Task statement
The output must match the entries below exactly, with pictures removed.

── Records for this task

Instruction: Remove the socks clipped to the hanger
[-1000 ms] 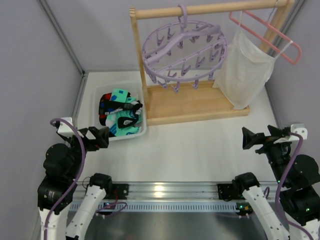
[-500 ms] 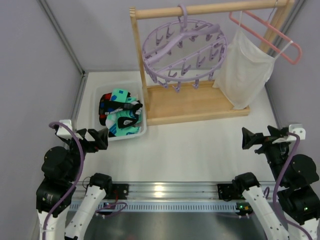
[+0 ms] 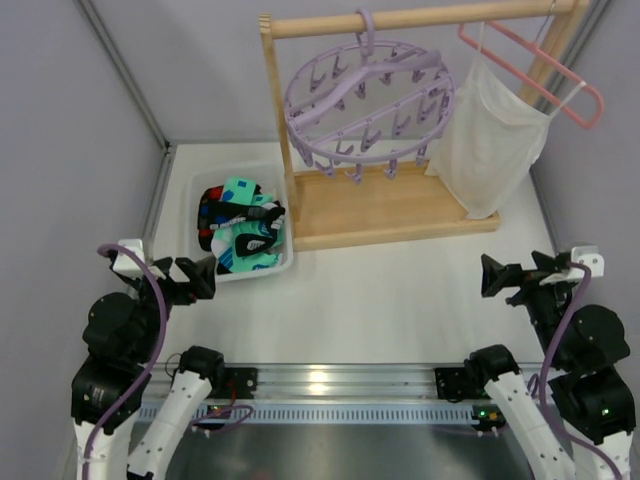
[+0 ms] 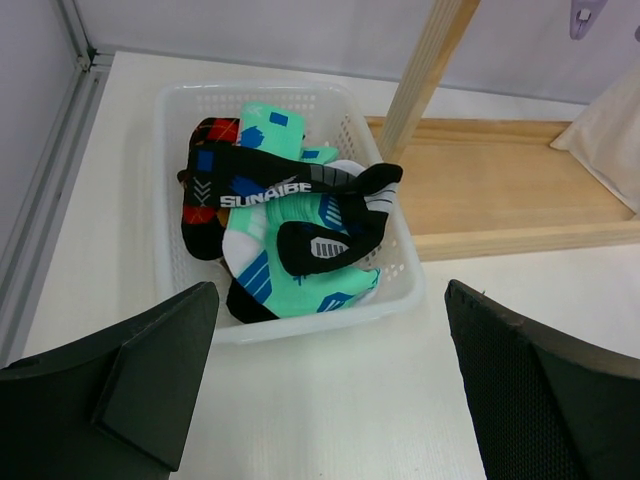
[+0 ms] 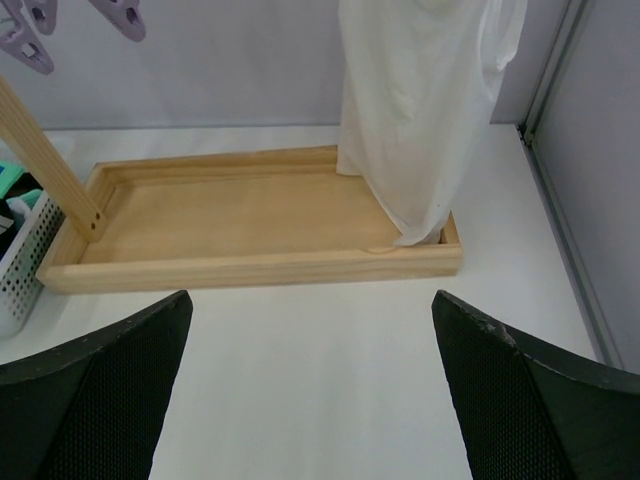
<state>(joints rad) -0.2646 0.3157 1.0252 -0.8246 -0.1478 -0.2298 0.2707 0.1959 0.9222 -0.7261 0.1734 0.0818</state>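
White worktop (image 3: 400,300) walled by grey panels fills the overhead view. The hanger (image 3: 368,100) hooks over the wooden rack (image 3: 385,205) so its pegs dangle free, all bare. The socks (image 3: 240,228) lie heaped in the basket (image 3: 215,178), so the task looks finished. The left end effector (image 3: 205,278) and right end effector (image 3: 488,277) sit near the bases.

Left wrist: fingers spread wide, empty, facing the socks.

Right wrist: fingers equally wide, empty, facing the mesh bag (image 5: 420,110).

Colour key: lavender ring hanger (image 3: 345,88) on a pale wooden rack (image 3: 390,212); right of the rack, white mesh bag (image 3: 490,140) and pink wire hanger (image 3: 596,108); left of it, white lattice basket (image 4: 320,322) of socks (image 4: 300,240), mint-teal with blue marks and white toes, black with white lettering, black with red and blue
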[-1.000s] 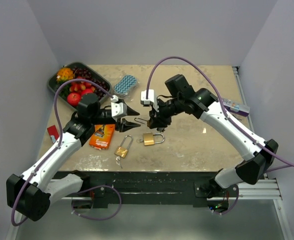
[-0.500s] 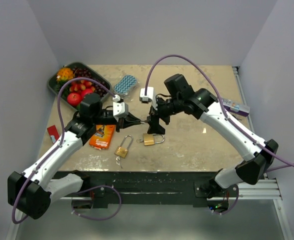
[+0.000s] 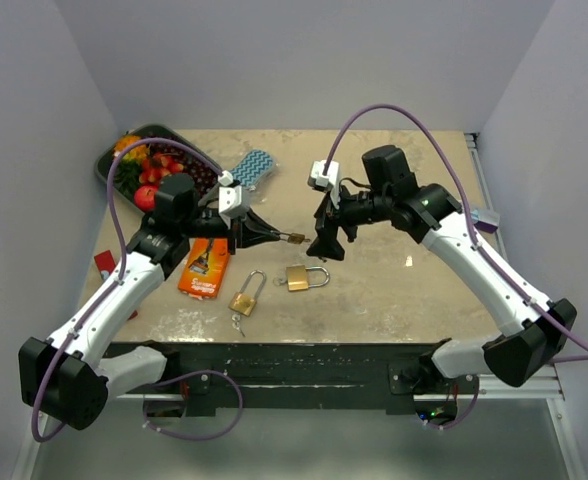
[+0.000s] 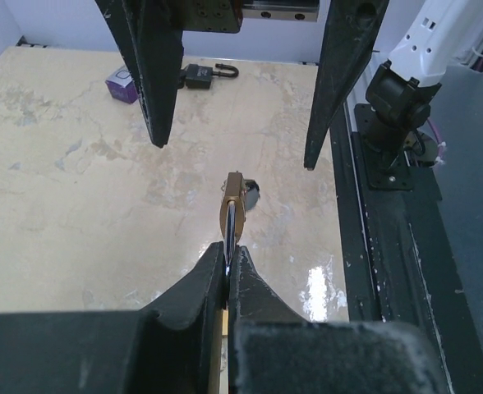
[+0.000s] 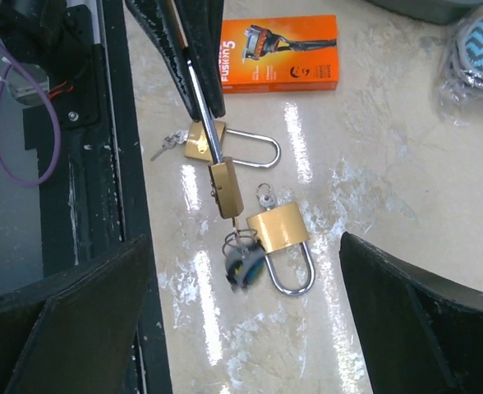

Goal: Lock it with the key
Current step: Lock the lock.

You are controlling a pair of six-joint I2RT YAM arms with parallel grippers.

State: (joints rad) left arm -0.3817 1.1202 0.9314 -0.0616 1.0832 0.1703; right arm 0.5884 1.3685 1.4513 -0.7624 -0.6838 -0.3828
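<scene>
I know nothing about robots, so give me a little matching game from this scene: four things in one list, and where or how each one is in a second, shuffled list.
Things:
1. left gripper
2. right gripper
3. orange razor box
4. fruit tray

Places or states:
A. at the far left corner of the table
B. wide open, holding nothing
C. shut on a brass padlock
D. lying flat on the table, by the left arm

Pairs: 1-C, 2-B, 3-D, 4-A
</scene>
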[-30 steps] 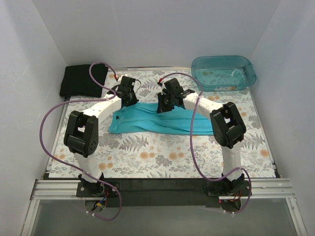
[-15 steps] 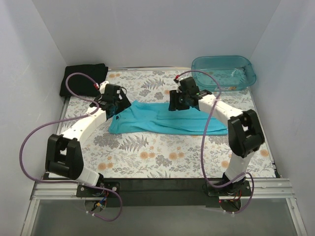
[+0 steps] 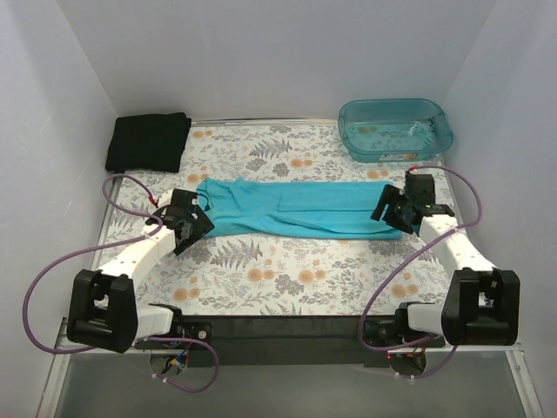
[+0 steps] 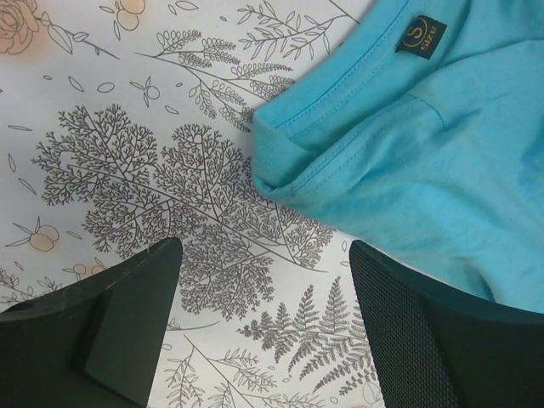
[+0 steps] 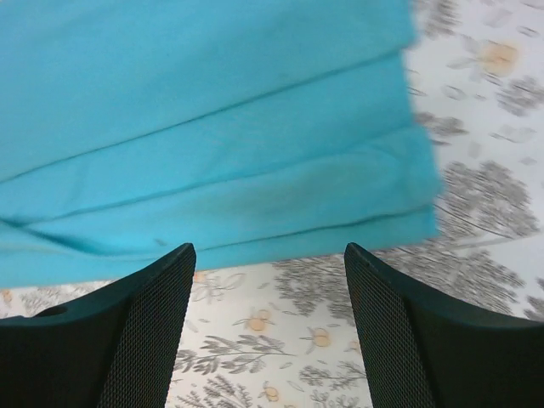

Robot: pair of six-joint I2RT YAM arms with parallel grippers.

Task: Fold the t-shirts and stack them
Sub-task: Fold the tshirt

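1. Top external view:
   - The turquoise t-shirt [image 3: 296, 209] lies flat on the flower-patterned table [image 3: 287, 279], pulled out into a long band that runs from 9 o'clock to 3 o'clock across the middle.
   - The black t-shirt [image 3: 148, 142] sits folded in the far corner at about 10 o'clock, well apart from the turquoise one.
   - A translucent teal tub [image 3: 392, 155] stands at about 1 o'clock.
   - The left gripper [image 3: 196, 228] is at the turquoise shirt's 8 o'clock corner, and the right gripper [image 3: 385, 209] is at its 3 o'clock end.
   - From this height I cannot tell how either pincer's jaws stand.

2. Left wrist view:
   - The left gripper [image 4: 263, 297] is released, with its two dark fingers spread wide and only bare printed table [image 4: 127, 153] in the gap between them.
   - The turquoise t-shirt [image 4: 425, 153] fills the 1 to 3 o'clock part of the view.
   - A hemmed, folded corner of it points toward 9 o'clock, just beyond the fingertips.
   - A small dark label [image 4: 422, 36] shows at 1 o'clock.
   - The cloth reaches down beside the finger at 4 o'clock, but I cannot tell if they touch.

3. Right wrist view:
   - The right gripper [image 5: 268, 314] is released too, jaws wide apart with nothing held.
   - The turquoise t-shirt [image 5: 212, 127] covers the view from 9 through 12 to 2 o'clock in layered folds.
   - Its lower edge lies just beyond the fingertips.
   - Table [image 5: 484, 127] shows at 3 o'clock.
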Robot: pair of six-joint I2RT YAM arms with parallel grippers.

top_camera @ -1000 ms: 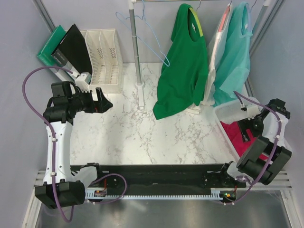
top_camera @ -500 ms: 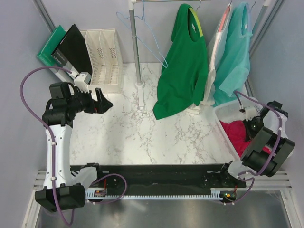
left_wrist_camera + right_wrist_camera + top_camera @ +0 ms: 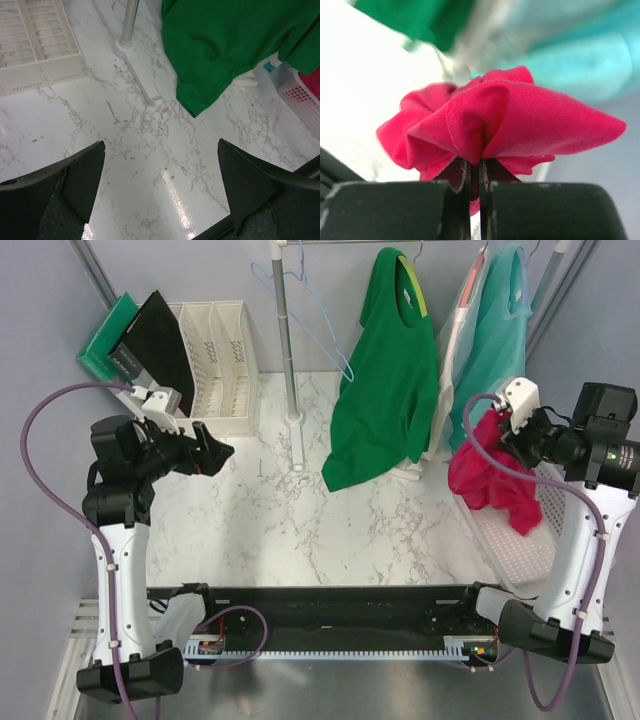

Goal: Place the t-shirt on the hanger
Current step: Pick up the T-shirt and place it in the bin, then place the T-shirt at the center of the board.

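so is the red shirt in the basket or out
Out: the t-shirt hangs bunched from the right gripper, over the basket, jaws shut on it.

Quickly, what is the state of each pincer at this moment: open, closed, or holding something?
The left pincer is open and holds nothing.
The right pincer is closed on the t-shirt.

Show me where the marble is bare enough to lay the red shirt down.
The widest bare marble lies between the left gripper and the white basket, near of the green t-shirt. Crowded: the back, with organizer, rack foot and teal t-shirt.
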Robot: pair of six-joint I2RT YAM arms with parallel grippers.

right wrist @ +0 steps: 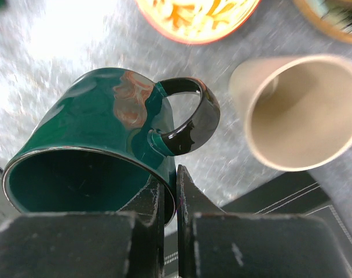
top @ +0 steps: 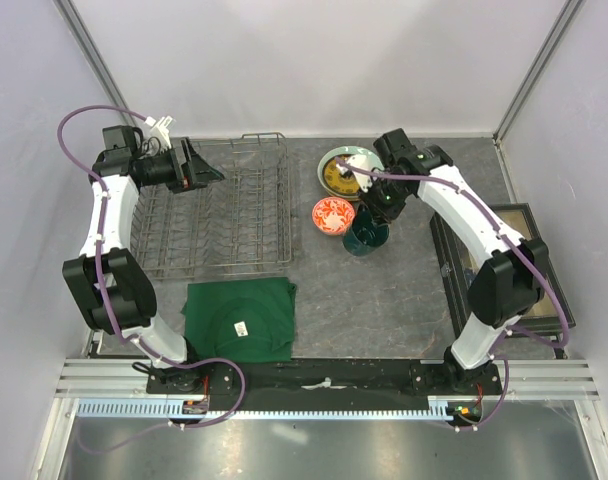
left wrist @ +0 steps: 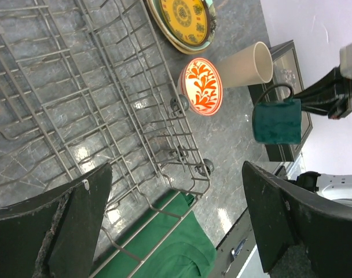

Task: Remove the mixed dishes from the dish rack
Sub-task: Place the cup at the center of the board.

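Right tool pinched shut on rim of dark green ceramic mug — small red-and-white bowl and tall beige cup on grey tabletop just beyond. Left tool spread wide above grey metal wire dish rack.

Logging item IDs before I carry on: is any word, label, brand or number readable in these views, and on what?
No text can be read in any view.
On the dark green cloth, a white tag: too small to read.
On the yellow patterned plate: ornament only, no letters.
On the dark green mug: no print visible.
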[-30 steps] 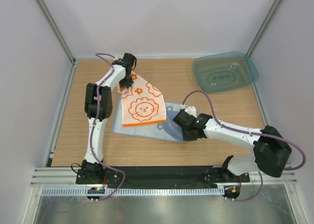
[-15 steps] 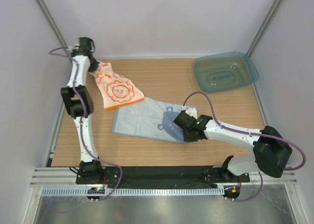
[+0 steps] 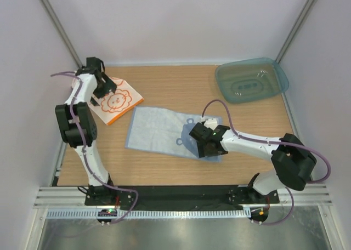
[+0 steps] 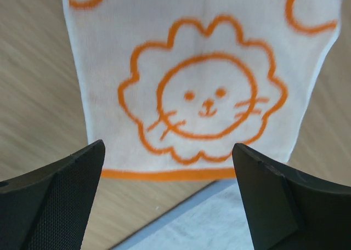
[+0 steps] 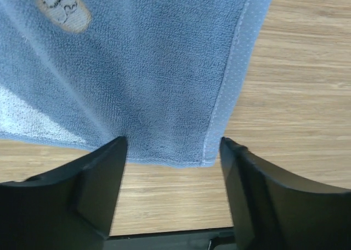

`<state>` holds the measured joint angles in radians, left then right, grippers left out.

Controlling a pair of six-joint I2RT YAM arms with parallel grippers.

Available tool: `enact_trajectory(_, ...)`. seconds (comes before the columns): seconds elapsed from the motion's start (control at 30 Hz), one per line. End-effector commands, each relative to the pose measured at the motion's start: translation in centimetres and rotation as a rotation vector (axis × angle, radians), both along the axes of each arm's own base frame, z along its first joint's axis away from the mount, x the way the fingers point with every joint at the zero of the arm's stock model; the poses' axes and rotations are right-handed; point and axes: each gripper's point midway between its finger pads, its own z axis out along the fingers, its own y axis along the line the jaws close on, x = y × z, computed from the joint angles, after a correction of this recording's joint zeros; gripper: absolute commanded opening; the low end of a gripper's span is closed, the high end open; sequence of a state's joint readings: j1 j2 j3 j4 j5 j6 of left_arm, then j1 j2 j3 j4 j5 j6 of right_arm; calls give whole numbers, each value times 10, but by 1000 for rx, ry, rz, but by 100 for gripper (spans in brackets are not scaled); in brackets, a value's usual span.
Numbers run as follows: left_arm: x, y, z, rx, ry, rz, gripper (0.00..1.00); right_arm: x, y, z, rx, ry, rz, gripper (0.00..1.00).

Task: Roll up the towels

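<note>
- Orange-edged white towel [image 3: 116, 101] with a lion print lies flat and unrolled at the far left of the wooden tabletop [image 3: 181, 91].
- Left end effector [image 3: 101, 85] hovers over that towel's far-left part. In the left wrist view its fingers [image 4: 60, 195] stand wide apart with the lion face showing between them, and they grip nothing.
- Light blue towel [image 3: 159, 130] is spread flat near the middle of the tabletop, also unrolled, with a small loop tag on it.
- Its far-left corner sits just beside the white towel's orange hem; whether the two touch cannot be told.
- Right end effector [image 3: 204, 146] sits low over the blue towel's near-right corner. The right wrist view shows the jaws parted on either side of the stitched hem [image 5: 230, 91], with the cloth lying loose between them rather than pinched.
- Translucent teal tray [image 3: 263, 88] rests in the far right corner, well apart from both towels.
</note>
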<state>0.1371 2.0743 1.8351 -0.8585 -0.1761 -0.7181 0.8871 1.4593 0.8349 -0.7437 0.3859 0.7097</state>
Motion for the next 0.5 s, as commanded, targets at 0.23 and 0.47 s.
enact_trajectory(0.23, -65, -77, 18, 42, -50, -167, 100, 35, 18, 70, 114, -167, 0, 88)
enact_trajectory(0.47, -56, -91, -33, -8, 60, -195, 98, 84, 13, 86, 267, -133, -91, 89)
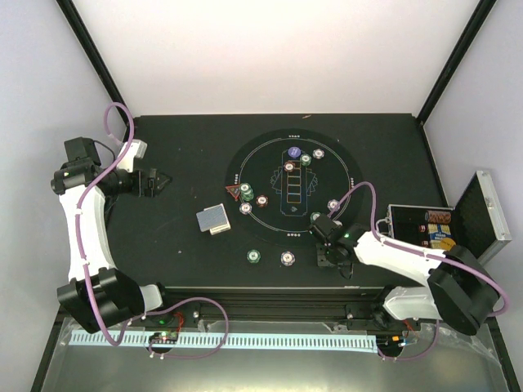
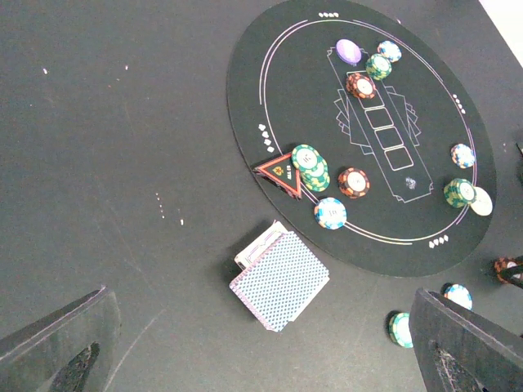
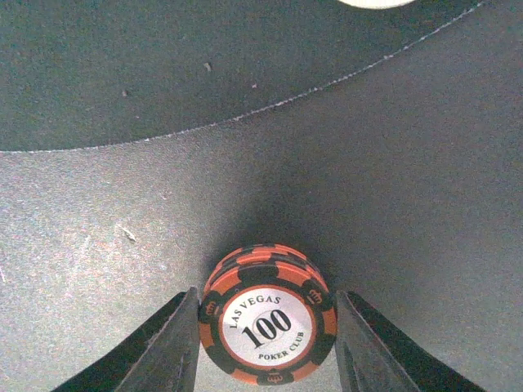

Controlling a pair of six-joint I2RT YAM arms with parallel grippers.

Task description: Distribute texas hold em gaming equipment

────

Reply to the task
Instruction: Remove the socks clipped to the hanger
[-1000 ms] 
[-500 ms] 
[+0 ms] 
[+0 ms] 
[+0 ms] 
<state>(joints rad) -0.2646 0.3157 1.0252 -0.8246 -0.1478 -0.2298 0.2707 0.1959 0.9222 -0.7261 0.1734 0.0818</state>
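White worktop (image 3: 400,300) walled by grey panels fills the overhead view. The hanger (image 3: 368,100) hooks over the wooden rack (image 3: 385,205) so its pegs dangle free, all bare. The socks (image 3: 240,228) lie heaped in the basket (image 3: 215,178), so the task looks finished. The left end effector (image 3: 205,278) and right end effector (image 3: 488,277) sit near the bases.

Left wrist: fingers spread wide, empty, facing the socks.

Right wrist: fingers equally wide, empty, facing the mesh bag (image 5: 420,110).

Colour key: lavender ring hanger (image 3: 345,88) on a pale wooden rack (image 3: 390,212); right of the rack, white mesh bag (image 3: 490,140) and pink wire hanger (image 3: 596,108); left of it, white lattice basket (image 4: 320,322) of socks (image 4: 300,240), mint-teal with blue marks and white toes, black with white lettering, black with red and blue
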[-1.000s] 
[-0.500s] 
[+0.000s] 
[+0.000s] 
[+0.000s] 

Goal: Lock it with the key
Current step: Lock the lock.

You are controlling a pair of six-joint I2RT YAM arms with parallel grippers.

State: (joints rad) left arm -0.3817 1.1202 0.9314 -0.0616 1.0832 0.1703; right arm 0.5884 1.3685 1.4513 -0.7624 -0.6838 -0.3828
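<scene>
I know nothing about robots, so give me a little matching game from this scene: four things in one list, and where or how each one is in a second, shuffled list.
Things:
1. left gripper
2. right gripper
3. orange razor box
4. fruit tray

Places or states:
A. at the far left corner of the table
B. wide open, holding nothing
C. shut on a brass padlock
D. lying flat on the table, by the left arm

Pairs: 1-C, 2-B, 3-D, 4-A
</scene>
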[-30 steps] 
[-15 steps] 
[+0 steps] 
[+0 steps] 
[+0 steps] 

Robot: pair of six-joint I2RT YAM arms with parallel grippers.

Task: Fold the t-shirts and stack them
Sub-task: Fold the tshirt

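1. Top external view:
   - The turquoise t-shirt [image 3: 296, 209] lies flat on the flower-patterned table [image 3: 287, 279], pulled out into a long band that runs from 9 o'clock to 3 o'clock across the middle.
   - The black t-shirt [image 3: 148, 142] sits folded in the far corner at about 10 o'clock, well apart from the turquoise one.
   - A translucent teal tub [image 3: 392, 155] stands at about 1 o'clock.
   - The left gripper [image 3: 196, 228] is at the turquoise shirt's 8 o'clock corner, and the right gripper [image 3: 385, 209] is at its 3 o'clock end.
   - From this height I cannot tell how either pincer's jaws stand.

2. Left wrist view:
   - The left gripper [image 4: 263, 297] is released, with its two dark fingers spread wide and only bare printed table [image 4: 127, 153] in the gap between them.
   - The turquoise t-shirt [image 4: 425, 153] fills the 1 to 3 o'clock part of the view.
   - A hemmed, folded corner of it points toward 9 o'clock, just beyond the fingertips.
   - A small dark label [image 4: 422, 36] shows at 1 o'clock.
   - The cloth reaches down beside the finger at 4 o'clock, but I cannot tell if they touch.

3. Right wrist view:
   - The right gripper [image 5: 268, 314] is released too, jaws wide apart with nothing held.
   - The turquoise t-shirt [image 5: 212, 127] covers the view from 9 through 12 to 2 o'clock in layered folds.
   - Its lower edge lies just beyond the fingertips.
   - Table [image 5: 484, 127] shows at 3 o'clock.
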Robot: pair of six-joint I2RT YAM arms with parallel grippers.

top_camera @ -1000 ms: 
top_camera @ -500 ms: 
left_wrist_camera + right_wrist_camera + top_camera @ +0 ms: 

Goal: Place the t-shirt on the hanger
Current step: Pick up the T-shirt and place it in the bin, then place the T-shirt at the center of the board.

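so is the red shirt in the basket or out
Out: the t-shirt hangs bunched from the right gripper, over the basket, jaws shut on it.

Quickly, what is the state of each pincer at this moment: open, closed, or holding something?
The left pincer is open and holds nothing.
The right pincer is closed on the t-shirt.

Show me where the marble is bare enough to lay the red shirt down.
The widest bare marble lies between the left gripper and the white basket, near of the green t-shirt. Crowded: the back, with organizer, rack foot and teal t-shirt.
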Robot: pair of six-joint I2RT YAM arms with parallel grippers.

right wrist @ +0 steps: 
top @ +0 steps: 
left wrist @ +0 steps: 

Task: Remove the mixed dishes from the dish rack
Sub-task: Place the cup at the center of the board.

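Right tool pinched shut on rim of dark green ceramic mug — small red-and-white bowl and tall beige cup on grey tabletop just beyond. Left tool spread wide above grey metal wire dish rack.

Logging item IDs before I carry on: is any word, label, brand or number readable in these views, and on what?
No text can be read in any view.
On the dark green cloth, a white tag: too small to read.
On the yellow patterned plate: ornament only, no letters.
On the dark green mug: no print visible.
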[-30 steps] 
[-15 steps] 
[+0 steps] 
[+0 steps] 
[+0 steps] 

`<state>` holds the measured joint angles in radians, left then right, grippers left out.

Controlling a pair of six-joint I2RT YAM arms with parallel grippers.

Available tool: `enact_trajectory(_, ...)`. seconds (comes before the columns): seconds elapsed from the motion's start (control at 30 Hz), one per line. End-effector commands, each relative to the pose measured at the motion's start: translation in centimetres and rotation as a rotation vector (axis × angle, radians), both along the axes of each arm's own base frame, z along its first joint's axis away from the mount, x the way the fingers point with every joint at the zero of the arm's stock model; the poses' axes and rotations are right-handed; point and axes: each gripper's point midway between its finger pads, its own z axis out along the fingers, its own y axis along the line the jaws close on, x = y × z, computed from the joint angles, after a correction of this recording's joint zeros; gripper: absolute commanded opening; the low end of a gripper's span is closed, the high end open; sequence of a state's joint readings: j1 j2 j3 j4 j5 j6 of left_arm, then j1 j2 j3 j4 j5 j6 of right_arm; calls give whole numbers, each value times 10, but by 1000 for rx, ry, rz, but by 100 for gripper (spans in brackets are not scaled); in brackets, a value's usual span.
Numbers run as follows: left_arm: x, y, z, rx, ry, rz, gripper (0.00..1.00); right_arm: x, y, z, rx, ry, rz, gripper (0.00..1.00).

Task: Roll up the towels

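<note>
- Orange-edged white towel [image 3: 116, 101] with a lion print lies flat and unrolled at the far left of the wooden tabletop [image 3: 181, 91].
- Left end effector [image 3: 101, 85] hovers over that towel's far-left part. In the left wrist view its fingers [image 4: 60, 195] stand wide apart with the lion face showing between them, and they grip nothing.
- Light blue towel [image 3: 159, 130] is spread flat near the middle of the tabletop, also unrolled, with a small loop tag on it.
- Its far-left corner sits just beside the white towel's orange hem; whether the two touch cannot be told.
- Right end effector [image 3: 204, 146] sits low over the blue towel's near-right corner. The right wrist view shows the jaws parted on either side of the stitched hem [image 5: 230, 91], with the cloth lying loose between them rather than pinched.
- Translucent teal tray [image 3: 263, 88] rests in the far right corner, well apart from both towels.
</note>
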<state>0.1371 2.0743 1.8351 -0.8585 -0.1761 -0.7181 0.8871 1.4593 0.8349 -0.7437 0.3859 0.7097</state>
Motion for the next 0.5 s, as commanded, targets at 0.23 and 0.47 s.
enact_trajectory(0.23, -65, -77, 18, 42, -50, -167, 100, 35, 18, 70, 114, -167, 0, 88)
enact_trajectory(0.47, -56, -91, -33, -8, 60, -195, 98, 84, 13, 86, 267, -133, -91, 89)

Controlling a pair of six-joint I2RT YAM arms with parallel grippers.

Task description: Distribute texas hold em gaming equipment

What the exercise required has been answered in full.